Did you see that the UK Met Office announced today that they have independently reviewed the last IPPC report and that they conclude that the evidence of AGW is even stronger now than when the report was first published – these guys just don’t want to give up – guess the staggering amounts of cash being stolen from the tax payer is too much to let go

March 5, 2010 7:01 am

TonyB (02:51:11) :
Willis
I’m sure you meant ‘henchperson’ not henchman.

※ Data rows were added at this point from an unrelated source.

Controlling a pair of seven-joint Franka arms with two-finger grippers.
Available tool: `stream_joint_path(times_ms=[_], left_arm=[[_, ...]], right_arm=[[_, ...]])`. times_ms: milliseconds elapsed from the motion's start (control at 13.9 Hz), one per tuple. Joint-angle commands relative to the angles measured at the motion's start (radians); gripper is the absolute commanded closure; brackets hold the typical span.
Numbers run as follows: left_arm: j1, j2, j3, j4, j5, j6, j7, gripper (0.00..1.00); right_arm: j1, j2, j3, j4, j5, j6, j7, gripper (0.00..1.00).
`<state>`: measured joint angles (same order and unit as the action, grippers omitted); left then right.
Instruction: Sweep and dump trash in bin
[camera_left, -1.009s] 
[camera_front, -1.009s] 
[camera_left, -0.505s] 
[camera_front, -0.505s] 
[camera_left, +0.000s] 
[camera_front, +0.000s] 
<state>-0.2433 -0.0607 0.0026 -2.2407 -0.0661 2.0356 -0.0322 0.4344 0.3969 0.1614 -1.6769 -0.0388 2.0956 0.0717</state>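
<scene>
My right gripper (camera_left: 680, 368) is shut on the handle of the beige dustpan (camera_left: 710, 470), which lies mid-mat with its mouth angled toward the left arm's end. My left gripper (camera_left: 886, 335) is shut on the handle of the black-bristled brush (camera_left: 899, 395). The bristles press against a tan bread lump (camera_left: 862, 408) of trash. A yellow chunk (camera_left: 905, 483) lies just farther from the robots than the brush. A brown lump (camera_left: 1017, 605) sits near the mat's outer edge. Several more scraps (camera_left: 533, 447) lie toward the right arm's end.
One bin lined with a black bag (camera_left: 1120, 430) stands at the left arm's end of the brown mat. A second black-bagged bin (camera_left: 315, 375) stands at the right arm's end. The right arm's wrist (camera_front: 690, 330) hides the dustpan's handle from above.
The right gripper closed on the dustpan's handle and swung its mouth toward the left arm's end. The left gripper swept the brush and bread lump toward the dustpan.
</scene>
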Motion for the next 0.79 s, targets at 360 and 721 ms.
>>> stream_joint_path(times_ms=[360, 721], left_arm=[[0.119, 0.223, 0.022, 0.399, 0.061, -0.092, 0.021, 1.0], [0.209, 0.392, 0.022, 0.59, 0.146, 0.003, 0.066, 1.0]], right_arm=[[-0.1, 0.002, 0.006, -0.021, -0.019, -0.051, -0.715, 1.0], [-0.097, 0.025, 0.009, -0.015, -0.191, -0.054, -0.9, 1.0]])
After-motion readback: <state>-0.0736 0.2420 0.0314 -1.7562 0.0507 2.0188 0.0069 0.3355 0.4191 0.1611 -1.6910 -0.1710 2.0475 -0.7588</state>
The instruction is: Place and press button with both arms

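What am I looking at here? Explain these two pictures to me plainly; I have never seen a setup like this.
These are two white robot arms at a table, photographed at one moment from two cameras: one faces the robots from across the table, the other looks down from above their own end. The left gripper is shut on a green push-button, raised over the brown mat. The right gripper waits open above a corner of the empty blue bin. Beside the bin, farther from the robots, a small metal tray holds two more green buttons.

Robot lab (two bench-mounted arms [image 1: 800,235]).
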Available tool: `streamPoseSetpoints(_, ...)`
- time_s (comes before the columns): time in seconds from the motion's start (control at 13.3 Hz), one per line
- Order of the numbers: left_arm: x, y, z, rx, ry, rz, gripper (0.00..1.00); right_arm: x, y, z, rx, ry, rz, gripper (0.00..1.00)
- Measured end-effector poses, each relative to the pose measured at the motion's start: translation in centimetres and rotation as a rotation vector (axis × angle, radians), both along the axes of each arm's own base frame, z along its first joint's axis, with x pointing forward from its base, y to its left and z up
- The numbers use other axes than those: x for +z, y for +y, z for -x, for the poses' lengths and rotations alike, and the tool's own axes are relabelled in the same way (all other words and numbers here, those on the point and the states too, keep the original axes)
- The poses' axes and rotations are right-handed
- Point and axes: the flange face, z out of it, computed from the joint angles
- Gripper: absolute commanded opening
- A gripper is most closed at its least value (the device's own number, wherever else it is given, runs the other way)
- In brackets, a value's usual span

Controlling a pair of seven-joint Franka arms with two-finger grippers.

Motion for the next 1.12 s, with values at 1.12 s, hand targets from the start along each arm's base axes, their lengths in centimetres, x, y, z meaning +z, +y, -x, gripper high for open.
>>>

Nup — that’s the job *title* not the job *description*.
Think military rank structure. A Naval “Able-Bodied Seaman,” an Air Force “Airman First Class,” an Eischenbachian “Galactic Dark Overlord Henchman,” etc.

Lazarus Long
March 5, 2010 7:03 am

“I don’t want to see a repeat of McCarthyesque behavior ….”
Which brings to mind the question I have every time someone invokes McCarthy’s name:
What do you call a witch hunt that keeps on finding witches?

March 5, 2010 7:07 am

LOL
All the brilliant people on this blog and you all missed the real strategy. There isn’t going to BE an add. They aren’t even going to TRY and collect the money. They PROPOSED an add (for $50K), leaked the proposal to the media, and the resulting articles got exposure repeating their claims worth millions upon millions more than their proposed $50K could get them, in MSM read by millions, while the effective rebuttals we see here won’t make it in, not even as a letter to the editor rebutting the ad because there won’t even BE an ad.

March 5, 2010 7:09 am

“an outlandishly aggressively partisan approach” to gut the credibility of skeptics.
In private e-mails obtained by The Washington Times, climate scientists at the National Academy of Sciences say they are tired of “being treated like political pawns” and need to fight back in kind. Their strategy includes forming a nonprofit group to organize researchers and use their donations to challenge critics by running a back-page ad in the New York Times.

Uh. A partisan group can’t be non-profit. Unless they are only partisan for their own cause.
Good luck with that.

Skepshasa
March 5, 2010 7:10 am

RockyRoad (06:22:10) : “Well, I can see “an outlandish, aggressively partisan approach”, or “an outlandishly aggressive partisan approach”, but “an outlandishly aggressively partisan approach” ??
Do they do their science the same way they use English?”
— Oh snap! Could someone post that on the Washington Times site please?